Zolang (naam minderjarige) bij de familie (naam pleeggezin) woont kan volgens haar het doel tot contactherstel tussen haar en (naam minderjarige), zoals vermeld in het hulpverleningsplan, niet gerealiseerd worden.
Voorts is de kinderrechter gebleken dat noch door pleegzorg noch door de gezinsvoogdes een belangenafweging gemaakt is over verblijf van (naam minderjarige) bij de familie (naam pleeggezin) of in een neutraal pleeggezin.
Evenmin is er een gesprek geweest met alle direct bij (naam minderjarige) betrokken volwassenen om te bespreken wat het meest in het belang van (naam minderjarige) is, zoals staat vermeld in de beschikking van de kinderrechter van 27 april 2005.
Nu echter de kinderrechter alleen kan beslissen op het verzoek tot het verlenen van een machtiging uithuisplaatsing van (naam minderjarige) gedurende dag en nacht ter effectuering van het indicatiebesluit, in welk besluit niet met name de familie (naam pleeggezin) als aanbieder van zorg wordt vermeld, is het niet mogelijk om te beslissen over de feitelijke plaatsing van (naam minderjarige) in het gezin van de familie (naam pleeggezin).

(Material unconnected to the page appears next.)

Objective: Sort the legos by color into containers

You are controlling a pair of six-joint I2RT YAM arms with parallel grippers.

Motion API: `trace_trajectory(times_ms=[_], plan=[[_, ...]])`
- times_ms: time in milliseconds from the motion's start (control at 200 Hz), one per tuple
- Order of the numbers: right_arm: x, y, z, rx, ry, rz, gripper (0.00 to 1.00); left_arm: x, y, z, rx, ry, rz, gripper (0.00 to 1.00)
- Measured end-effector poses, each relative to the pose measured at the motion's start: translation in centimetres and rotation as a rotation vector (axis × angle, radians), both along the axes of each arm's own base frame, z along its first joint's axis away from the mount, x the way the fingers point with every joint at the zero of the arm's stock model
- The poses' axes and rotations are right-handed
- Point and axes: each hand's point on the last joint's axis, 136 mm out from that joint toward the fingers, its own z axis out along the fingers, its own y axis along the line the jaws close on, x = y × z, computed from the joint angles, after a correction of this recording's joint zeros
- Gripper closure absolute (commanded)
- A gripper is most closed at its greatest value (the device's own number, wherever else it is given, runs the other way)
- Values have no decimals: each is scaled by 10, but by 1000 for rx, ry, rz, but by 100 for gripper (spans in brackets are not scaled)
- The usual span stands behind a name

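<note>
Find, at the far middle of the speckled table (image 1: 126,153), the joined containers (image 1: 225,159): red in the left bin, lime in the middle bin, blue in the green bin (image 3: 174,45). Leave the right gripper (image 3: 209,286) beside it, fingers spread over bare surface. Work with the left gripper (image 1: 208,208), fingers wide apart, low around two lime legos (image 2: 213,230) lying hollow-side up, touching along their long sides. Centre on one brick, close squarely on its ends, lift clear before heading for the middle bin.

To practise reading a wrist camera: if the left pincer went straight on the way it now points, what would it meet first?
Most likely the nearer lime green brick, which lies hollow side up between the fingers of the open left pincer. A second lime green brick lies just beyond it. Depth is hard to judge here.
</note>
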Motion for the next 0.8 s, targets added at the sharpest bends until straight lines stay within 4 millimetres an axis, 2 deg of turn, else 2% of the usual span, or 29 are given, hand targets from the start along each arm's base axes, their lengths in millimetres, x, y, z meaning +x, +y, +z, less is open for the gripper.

Op grond van de te verlenen machtiging tot uithuisplaatsing zal door de gezinsvoogdij-instelling een plaatsingsbeschikking moeten worden afgegeven tegen welke beschikking moeder bezwaar kan aantekenen en vervolgens in beroep kan komen bij de kinderrechter. De kinderrechter zal dan moeten toetsen of het plaatsingsbesluit zorgvuldig is genomen met afweging van alle belangen, waarbij echter het belang van (naam minderjarige) het zwaarst dient te wegen.
Nu moeder aangegeven heeft dat zij de noodzaak van de uithuisplaatsing van (naam minderjarige) inziet en het zich laat aanzien dat er binnen afzienbare tijd geen contactherstel heeft plaatsgevonden tussen moeder en zoon zal de kinderrechter dan ook de gevraagde machtiging uithuisplaatsing, conform het indicatiebesluit verlenen, omdat dit noodzakelijk is in het belang van de verzorging en opvoeding van deze minderjarige.
De beslissing
De kinderrechter:
Verleent, ter effectuering van het aan deze beschikking gehechte indicatiebesluit, de machtiging tot uithuisplaatsing voor dag en nacht van de minderjarige (naam minderjarige), met ingang van 14 september 2005 voor de duur van de ondertoezichtstelling tot 20 april 2006.
Verklaart deze beschikking uitvoerbaar bij voorraad.
Deze beschikking is gegeven door mr. M.M. Moolenburgh-Pelser, kinderrechter, en uitgesproken ter openbare terechtzitting van woensdag 14 september 2005.
De griffier deelt mede dat:
van deze beschikking hoger beroep open staat bij het gerechtshof te 's-Gravenhage.
? voor verzoeker en de verschenen belanghebbenden binnen 3 maanden na dagtekening van deze beschikking;
? voor andere belanghebbenden binnen 3 maanden na de betekening van deze beschikking of binnen 3 maanden nadat deze beschikking op andere wijze bekend is geworden.
Dit beroep moet worden ingesteld door tussenkomst van een advocaat/procureur.
Voor advies en informatie, onder andere over de kosten van de procedure, kunt u zich wenden tot het Juridisch Loket Dordrecht, Burgemeester de Raadtsingel 73, Dordrecht, tel: 0900-8020.